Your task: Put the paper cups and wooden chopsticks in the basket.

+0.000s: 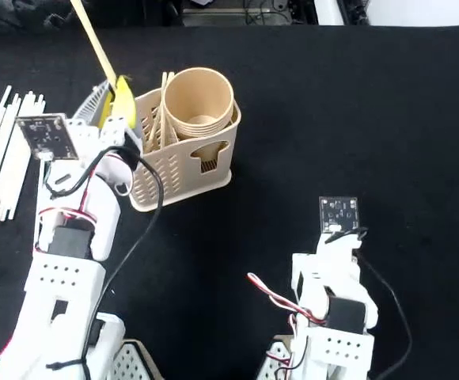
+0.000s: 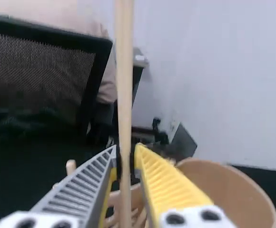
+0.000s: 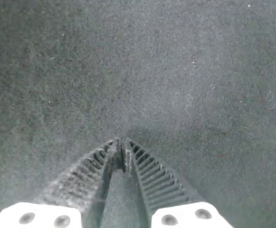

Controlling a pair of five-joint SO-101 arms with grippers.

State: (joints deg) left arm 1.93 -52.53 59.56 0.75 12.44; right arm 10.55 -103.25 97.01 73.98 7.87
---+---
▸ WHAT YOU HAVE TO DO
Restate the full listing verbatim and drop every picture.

▸ TASK RESULT
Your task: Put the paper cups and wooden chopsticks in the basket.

+0.000s: 
+0.000s: 
+0.000s: 

Controlling a pair of five-joint SO-101 arms with grippers.

State: (joints deg) left arm 1.93 -52.53 59.56 0.75 12.44; right arm 10.55 -103.25 97.01 73.98 7.87

That wraps up the answer.